Nothing but an exact copy is wanted: the line with "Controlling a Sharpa" and each line after it in the data below, last line included.

BEGIN Raw data

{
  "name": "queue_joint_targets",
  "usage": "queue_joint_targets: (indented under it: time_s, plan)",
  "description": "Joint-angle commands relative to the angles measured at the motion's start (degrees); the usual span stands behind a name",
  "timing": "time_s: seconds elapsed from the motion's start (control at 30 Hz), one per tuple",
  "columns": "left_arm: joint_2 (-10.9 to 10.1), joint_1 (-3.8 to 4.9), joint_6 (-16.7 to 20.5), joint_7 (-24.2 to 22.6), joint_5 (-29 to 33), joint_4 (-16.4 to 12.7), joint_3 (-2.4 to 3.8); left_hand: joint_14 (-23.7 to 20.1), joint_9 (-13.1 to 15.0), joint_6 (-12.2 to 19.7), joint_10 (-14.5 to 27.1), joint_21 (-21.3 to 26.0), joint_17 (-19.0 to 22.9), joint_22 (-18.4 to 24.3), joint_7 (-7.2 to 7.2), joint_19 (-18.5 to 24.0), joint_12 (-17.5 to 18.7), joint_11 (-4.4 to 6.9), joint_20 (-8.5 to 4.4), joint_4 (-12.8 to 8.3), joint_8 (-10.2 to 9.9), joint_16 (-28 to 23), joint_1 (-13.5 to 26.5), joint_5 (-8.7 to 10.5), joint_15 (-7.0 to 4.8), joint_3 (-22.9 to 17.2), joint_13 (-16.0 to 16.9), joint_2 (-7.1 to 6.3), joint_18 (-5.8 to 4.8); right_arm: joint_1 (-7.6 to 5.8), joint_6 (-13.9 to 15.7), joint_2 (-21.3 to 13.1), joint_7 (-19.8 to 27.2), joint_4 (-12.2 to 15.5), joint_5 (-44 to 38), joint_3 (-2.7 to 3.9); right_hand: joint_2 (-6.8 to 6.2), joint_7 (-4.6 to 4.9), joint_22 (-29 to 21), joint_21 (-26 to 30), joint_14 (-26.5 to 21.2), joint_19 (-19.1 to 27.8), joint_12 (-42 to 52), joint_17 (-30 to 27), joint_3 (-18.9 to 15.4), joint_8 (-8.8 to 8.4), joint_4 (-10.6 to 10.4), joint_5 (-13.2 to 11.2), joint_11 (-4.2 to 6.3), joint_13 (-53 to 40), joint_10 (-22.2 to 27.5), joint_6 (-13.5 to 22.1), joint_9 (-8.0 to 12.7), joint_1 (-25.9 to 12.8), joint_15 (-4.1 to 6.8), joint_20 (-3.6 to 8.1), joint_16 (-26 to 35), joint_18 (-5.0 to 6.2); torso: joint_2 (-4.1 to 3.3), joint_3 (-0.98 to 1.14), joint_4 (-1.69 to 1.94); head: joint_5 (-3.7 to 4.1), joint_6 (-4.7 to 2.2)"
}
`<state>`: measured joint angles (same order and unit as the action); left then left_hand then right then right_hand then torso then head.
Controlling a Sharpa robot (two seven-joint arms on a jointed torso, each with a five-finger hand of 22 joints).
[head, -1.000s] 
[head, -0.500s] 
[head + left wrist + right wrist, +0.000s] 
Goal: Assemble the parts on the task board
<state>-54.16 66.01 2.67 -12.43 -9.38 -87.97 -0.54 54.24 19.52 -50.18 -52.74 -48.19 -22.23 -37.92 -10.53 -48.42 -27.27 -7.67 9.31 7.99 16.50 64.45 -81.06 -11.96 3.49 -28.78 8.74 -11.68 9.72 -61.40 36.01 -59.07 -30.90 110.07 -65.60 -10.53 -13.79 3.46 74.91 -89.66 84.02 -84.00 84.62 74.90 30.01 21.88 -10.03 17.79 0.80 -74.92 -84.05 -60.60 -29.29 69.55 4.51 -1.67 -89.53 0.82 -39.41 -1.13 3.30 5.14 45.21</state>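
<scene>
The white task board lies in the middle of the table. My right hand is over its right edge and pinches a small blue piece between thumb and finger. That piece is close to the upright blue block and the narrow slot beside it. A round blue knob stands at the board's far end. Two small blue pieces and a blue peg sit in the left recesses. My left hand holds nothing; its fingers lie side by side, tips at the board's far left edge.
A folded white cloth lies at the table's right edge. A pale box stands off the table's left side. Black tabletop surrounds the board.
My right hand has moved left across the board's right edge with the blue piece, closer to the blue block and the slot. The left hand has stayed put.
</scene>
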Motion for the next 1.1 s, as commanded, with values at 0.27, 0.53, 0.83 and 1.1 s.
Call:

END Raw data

▸ **Problem solution**:
Controlling a Sharpa robot (two seven-joint arms on a jointed torso, each with a five-finger hand of 22 joints).
[head, -1.000s] 
[head, -0.500s] 
[head + left wrist + right wrist, +0.000s] 
Goal: Assemble the parts on the task board
<state>-54.16 66.01 2.67 -12.43 -9.38 -87.97 -0.54 54.24 19.52 -50.18 -52.74 -48.19 -22.23 -37.92 -10.53 -48.42 -27.27 -7.67 9.31 7.99 16.50 64.45 -81.06 -11.96 3.49 -28.78 8.74 -11.68 9.72 -61.40 36.01 -59.07 -30.90 110.07 -65.60 -10.53 -13.79 3.46 74.91 -89.66 84.02 -84.00 84.62 74.90 30.01 21.88 -10.03 17.79 0.80 -74.92 -84.05 -60.60 -29.29 69.55 4.51 -1.67 -89.53 0.82 -39.41 -1.13 3.30 5.14 45.21</state>
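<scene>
The white task board lies in the middle of the table. My right hand is over its right edge and pinches a small blue piece between thumb and finger. That piece is close to the upright blue block and the narrow slot beside it. A round blue knob stands at the board's far end. Two small blue pieces and a blue peg sit in the left recesses. My left hand holds nothing; its fingers lie side by side, tips at the board's far left edge.
A folded white cloth lies at the table's right edge. A pale box stands off the table's left side. Black tabletop surrounds the board.
My right hand has moved left across the board's right edge with the blue piece, closer to the blue block and the slot. The left hand has stayed put.
</scene>
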Motion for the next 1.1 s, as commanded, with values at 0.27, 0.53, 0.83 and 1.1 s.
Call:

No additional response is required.